▶ [Your instructions] From the data below, set down exactly the lines between the one holding "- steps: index" and the one holding "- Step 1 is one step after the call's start", inclusive, and no others.

Items from a dataset:

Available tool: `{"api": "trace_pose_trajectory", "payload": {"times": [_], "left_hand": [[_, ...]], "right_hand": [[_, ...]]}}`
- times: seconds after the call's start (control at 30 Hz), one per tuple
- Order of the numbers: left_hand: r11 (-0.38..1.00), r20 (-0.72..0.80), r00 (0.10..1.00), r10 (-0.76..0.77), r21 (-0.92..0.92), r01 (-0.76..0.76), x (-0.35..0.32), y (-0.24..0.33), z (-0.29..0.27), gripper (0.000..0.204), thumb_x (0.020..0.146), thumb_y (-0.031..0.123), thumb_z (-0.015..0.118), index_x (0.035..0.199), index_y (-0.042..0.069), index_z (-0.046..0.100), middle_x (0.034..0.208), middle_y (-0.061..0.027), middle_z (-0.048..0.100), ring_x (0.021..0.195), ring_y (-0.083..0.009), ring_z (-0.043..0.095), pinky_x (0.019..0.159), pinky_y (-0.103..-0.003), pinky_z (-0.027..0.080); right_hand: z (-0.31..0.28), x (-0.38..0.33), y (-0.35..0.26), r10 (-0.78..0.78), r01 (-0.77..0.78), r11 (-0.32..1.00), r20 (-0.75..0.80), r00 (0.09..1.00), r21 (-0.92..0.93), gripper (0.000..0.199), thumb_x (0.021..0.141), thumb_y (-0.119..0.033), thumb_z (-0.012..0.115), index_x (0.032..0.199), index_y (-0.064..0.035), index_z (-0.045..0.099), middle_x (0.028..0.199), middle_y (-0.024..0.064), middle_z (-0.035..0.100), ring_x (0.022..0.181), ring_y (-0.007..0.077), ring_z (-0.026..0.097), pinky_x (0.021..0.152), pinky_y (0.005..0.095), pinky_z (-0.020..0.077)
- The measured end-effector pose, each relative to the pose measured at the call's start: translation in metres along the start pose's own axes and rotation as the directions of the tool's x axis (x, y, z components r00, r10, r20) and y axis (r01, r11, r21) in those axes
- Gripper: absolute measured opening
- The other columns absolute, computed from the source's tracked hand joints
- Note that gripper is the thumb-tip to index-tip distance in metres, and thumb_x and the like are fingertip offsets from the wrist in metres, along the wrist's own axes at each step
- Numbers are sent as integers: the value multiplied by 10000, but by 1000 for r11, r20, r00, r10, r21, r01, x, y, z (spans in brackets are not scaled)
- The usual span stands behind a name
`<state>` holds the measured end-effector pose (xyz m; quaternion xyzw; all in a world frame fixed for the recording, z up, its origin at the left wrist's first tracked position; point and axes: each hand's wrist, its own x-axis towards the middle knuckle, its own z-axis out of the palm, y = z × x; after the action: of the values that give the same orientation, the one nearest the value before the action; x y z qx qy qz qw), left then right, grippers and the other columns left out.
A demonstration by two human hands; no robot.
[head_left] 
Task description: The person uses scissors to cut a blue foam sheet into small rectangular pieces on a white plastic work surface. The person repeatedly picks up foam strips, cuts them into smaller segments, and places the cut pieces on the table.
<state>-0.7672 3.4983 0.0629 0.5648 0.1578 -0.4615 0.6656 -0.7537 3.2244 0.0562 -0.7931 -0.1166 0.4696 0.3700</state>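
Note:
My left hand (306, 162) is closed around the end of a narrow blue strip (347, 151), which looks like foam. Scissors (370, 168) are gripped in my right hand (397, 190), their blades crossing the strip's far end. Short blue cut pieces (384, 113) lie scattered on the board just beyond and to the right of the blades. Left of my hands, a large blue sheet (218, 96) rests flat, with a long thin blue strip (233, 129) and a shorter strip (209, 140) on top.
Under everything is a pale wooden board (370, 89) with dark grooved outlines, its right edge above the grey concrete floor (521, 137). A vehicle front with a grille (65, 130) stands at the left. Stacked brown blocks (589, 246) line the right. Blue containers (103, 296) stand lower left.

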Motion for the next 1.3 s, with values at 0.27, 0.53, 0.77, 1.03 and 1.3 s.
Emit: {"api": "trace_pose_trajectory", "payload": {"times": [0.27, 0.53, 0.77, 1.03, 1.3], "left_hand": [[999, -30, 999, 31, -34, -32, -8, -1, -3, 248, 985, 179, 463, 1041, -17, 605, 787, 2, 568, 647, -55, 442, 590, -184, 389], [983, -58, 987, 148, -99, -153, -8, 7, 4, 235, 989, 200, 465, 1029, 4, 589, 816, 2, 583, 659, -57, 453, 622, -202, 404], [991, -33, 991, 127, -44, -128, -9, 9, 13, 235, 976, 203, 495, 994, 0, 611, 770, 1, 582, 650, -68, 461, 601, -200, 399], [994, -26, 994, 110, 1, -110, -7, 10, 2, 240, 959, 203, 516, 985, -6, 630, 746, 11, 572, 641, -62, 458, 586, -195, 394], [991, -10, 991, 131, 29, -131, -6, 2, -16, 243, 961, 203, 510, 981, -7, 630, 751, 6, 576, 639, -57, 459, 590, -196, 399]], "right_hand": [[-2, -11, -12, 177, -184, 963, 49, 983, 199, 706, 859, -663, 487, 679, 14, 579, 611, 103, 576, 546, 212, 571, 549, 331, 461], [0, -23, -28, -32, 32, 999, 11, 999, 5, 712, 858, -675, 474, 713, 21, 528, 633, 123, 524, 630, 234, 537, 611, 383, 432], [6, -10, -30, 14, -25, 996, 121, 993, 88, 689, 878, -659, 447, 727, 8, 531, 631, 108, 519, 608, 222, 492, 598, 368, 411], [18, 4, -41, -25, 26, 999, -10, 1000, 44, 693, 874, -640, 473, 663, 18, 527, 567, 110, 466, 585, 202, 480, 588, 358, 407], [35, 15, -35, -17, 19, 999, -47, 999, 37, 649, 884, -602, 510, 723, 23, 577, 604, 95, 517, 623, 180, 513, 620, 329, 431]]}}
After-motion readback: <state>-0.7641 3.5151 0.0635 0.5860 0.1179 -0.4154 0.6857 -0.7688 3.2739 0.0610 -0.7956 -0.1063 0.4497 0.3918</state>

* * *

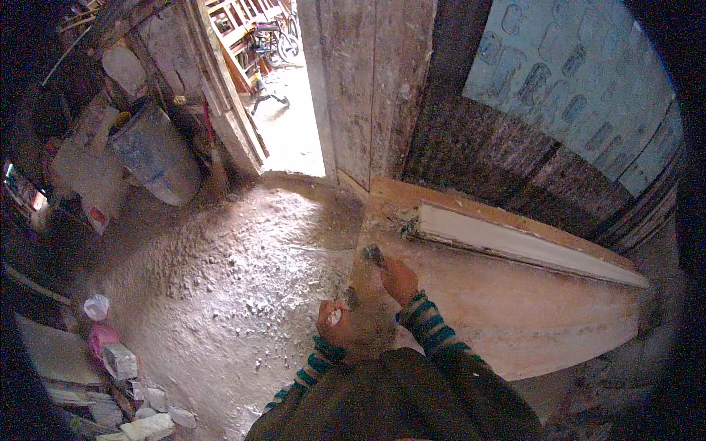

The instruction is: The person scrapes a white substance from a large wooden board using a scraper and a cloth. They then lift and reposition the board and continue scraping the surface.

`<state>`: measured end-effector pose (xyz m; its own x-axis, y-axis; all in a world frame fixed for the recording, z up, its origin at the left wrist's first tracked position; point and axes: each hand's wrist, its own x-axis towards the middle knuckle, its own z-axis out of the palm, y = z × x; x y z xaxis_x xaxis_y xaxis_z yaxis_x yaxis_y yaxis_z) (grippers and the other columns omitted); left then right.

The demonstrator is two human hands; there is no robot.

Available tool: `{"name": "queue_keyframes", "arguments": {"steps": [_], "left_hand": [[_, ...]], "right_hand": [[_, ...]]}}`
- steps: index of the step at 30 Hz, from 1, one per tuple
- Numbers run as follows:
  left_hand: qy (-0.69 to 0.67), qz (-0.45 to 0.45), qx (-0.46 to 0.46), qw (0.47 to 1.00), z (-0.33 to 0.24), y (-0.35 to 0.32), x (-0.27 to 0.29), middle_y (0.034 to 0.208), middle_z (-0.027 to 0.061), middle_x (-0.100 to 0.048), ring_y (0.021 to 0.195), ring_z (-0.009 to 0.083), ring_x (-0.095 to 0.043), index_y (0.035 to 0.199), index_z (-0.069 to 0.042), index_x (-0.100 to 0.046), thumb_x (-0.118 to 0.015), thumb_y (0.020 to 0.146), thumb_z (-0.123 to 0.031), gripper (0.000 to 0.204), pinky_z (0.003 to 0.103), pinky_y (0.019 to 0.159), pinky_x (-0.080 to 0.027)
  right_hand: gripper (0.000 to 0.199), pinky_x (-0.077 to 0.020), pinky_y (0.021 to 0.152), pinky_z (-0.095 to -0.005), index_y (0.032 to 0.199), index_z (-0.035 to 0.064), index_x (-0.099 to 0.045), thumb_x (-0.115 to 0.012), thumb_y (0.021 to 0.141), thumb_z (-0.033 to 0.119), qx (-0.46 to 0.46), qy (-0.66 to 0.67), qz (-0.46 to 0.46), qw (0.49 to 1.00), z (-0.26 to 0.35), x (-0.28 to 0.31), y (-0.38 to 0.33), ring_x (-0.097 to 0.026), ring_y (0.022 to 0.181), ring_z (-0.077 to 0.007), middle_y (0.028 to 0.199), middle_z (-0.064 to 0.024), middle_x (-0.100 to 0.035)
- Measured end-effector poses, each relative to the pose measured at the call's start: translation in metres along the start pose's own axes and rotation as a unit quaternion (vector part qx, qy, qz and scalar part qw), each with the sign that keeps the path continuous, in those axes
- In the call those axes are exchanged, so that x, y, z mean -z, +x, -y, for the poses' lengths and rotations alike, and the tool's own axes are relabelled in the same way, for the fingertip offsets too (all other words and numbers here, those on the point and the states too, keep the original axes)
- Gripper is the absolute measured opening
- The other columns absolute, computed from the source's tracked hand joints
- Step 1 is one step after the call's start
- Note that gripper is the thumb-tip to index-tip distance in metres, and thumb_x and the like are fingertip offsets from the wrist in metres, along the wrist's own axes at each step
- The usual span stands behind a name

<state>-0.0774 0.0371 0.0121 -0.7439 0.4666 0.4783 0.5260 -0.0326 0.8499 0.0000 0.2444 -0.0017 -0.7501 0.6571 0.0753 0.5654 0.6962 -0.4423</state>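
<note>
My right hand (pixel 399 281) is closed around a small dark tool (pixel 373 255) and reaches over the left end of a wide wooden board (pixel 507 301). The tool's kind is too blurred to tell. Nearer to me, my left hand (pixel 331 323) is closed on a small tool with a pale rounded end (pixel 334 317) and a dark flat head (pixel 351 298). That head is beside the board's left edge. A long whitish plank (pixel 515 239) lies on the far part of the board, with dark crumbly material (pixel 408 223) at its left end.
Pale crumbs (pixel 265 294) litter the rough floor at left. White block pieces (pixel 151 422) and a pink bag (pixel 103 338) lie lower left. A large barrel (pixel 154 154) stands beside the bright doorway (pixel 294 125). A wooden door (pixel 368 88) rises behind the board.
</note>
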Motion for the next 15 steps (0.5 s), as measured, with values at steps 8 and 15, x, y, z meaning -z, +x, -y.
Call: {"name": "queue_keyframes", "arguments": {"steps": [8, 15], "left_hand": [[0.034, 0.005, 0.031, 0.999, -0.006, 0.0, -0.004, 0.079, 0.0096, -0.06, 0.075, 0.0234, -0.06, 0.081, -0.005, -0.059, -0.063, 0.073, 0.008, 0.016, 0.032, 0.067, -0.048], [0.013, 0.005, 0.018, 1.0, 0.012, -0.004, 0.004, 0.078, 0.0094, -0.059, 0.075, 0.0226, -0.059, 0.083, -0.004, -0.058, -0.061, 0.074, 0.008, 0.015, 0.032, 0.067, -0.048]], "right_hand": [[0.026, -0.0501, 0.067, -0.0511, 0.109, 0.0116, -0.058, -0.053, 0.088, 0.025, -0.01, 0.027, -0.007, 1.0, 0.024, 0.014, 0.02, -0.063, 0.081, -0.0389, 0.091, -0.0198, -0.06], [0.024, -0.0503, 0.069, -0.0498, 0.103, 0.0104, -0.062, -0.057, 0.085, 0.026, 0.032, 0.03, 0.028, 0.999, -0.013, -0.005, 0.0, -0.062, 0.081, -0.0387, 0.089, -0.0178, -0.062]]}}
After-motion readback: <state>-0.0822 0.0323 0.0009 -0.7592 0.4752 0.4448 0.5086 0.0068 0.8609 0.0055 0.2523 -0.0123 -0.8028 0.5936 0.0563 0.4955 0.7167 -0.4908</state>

▶ [Completed task]
- steps: index of the step at 30 Hz, from 1, one per tuple
- Numbers run as follows:
  left_hand: qy (-0.69 to 0.67), qz (-0.45 to 0.45), qx (-0.46 to 0.46), qw (0.47 to 1.00), z (-0.33 to 0.24), y (-0.35 to 0.32), x (-0.27 to 0.29), middle_y (0.034 to 0.208), middle_z (-0.027 to 0.061), middle_x (-0.100 to 0.048), ring_y (0.021 to 0.195), ring_z (-0.009 to 0.083), ring_x (-0.095 to 0.043), index_y (0.035 to 0.199), index_z (-0.069 to 0.042), index_x (-0.100 to 0.046), thumb_x (-0.118 to 0.015), thumb_y (0.020 to 0.146), thumb_z (-0.123 to 0.031), gripper (0.000 to 0.204), pinky_z (0.003 to 0.103), pinky_y (0.019 to 0.159), pinky_x (-0.080 to 0.027)
  right_hand: gripper (0.000 to 0.199), pinky_x (-0.077 to 0.020), pinky_y (0.021 to 0.152), pinky_z (-0.095 to -0.005), index_y (0.032 to 0.199), index_z (-0.035 to 0.064), index_x (-0.099 to 0.045), thumb_x (-0.115 to 0.012), thumb_y (0.021 to 0.141), thumb_z (-0.033 to 0.119), qx (-0.46 to 0.46), qy (-0.66 to 0.67), qz (-0.46 to 0.46), qw (0.49 to 1.00), z (-0.26 to 0.35), x (-0.28 to 0.31), y (-0.38 to 0.33), ring_x (-0.097 to 0.026), ring_y (0.022 to 0.181), ring_z (-0.077 to 0.007), middle_y (0.028 to 0.199), middle_z (-0.064 to 0.024), middle_x (-0.100 to 0.035)
- Measured end-effector poses, each relative to the pose measured at the call's start: translation in metres along the start pose's own axes and rotation as a unit quaternion (vector part qx, qy, qz and scalar part qw), each with the sign that keeps the path continuous, in those axes
- In the call those axes are exchanged, so that x, y, z mean -z, +x, -y, for the poses' lengths and rotations alike, and the tool's own axes are relabelled in the same way, for the fingertip offsets too (all other words and numbers here, those on the point and the states too, keep the original axes)
- Gripper is the absolute measured opening
- The other columns absolute, computed from the source's tracked hand joints
- Step 1 is one step after the call's start

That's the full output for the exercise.